Investigações - Segundo investigações dos policiais da 75ªDP (Rio do Ouro), os traficantes de drogas do Engenho do Roçado, ligados ao 'Comando Vermelho' (CV), foram autores do atentado e teriam usado grande quantidade de dinamite para a explosão. o casal havia comprado a casa de um policial militar, que se mudou do local no mês passado, após ter sua identidade profissional descoberta pelos criminosos.
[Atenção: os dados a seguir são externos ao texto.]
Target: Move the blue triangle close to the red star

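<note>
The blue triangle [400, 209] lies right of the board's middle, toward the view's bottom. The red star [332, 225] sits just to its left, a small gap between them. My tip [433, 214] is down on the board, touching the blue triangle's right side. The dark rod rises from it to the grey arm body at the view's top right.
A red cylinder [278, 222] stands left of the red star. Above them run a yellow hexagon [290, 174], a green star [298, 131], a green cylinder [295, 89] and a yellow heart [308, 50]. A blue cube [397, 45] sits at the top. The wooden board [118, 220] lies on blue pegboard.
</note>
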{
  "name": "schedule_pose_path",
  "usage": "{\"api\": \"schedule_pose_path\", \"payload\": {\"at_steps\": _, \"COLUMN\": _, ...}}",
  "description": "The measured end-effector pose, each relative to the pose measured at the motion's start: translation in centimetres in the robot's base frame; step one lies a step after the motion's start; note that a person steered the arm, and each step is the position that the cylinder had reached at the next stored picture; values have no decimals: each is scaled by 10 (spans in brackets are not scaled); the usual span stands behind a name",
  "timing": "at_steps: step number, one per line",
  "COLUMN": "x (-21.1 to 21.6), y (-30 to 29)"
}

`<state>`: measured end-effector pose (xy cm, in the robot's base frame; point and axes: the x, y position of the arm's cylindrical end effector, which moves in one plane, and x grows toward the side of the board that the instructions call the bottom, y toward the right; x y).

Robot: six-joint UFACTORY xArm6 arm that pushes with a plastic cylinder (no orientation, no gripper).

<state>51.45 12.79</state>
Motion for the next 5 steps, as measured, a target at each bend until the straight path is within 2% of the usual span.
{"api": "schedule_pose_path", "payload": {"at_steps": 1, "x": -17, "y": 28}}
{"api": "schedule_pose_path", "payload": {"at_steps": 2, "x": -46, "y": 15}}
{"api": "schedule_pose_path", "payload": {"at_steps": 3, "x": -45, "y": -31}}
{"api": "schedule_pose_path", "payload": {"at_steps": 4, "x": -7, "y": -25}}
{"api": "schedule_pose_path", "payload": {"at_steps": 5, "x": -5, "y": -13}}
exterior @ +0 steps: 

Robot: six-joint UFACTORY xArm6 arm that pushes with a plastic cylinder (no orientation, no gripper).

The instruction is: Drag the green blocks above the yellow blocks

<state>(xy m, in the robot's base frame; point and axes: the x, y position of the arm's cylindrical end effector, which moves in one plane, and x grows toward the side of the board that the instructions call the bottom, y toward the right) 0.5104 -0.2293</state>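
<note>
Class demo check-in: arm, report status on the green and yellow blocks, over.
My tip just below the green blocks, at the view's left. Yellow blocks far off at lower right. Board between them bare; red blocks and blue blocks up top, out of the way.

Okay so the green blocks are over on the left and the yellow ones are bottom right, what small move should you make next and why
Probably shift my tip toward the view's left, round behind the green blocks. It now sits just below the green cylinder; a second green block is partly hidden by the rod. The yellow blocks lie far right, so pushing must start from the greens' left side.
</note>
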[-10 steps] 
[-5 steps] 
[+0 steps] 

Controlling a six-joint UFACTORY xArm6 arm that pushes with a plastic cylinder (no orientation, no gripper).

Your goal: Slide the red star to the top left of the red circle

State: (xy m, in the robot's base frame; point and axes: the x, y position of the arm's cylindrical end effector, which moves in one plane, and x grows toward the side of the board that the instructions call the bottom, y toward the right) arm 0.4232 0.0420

Rafael, Myllena e a mãe haviam ido no local no domingo e estavam no local limpando a casa. O casal preparava a mudança para consolidar o sonho da casa própria para morar juntos.
Os traficantes teriam conseguido esconder a dinamite na casa, antes de as pessoas chegarem na casa. Para detonar o explosivo, eles podem ter usado técnicas de técnicas de baloeiros quando montam cangalhas de fogos: instalando pavios que se mantém acesos quando acionados, mas demoram muito tempo para atingirem os detonadores. "É como fabricar uma bomba relógio, com técnicas rudimentar", afirmou um policial.
Os traficantes teriam cometido o atentado pensando que a casa ainda pertencia ao policial e que seria ocupada por parentes dele. A Coordenadoria de Recursos Especiais (Core) da Polícia Civil esteve no local fazendo a perícia na residência para tentar avaliar a quantidade e o tipo de explosivos usados.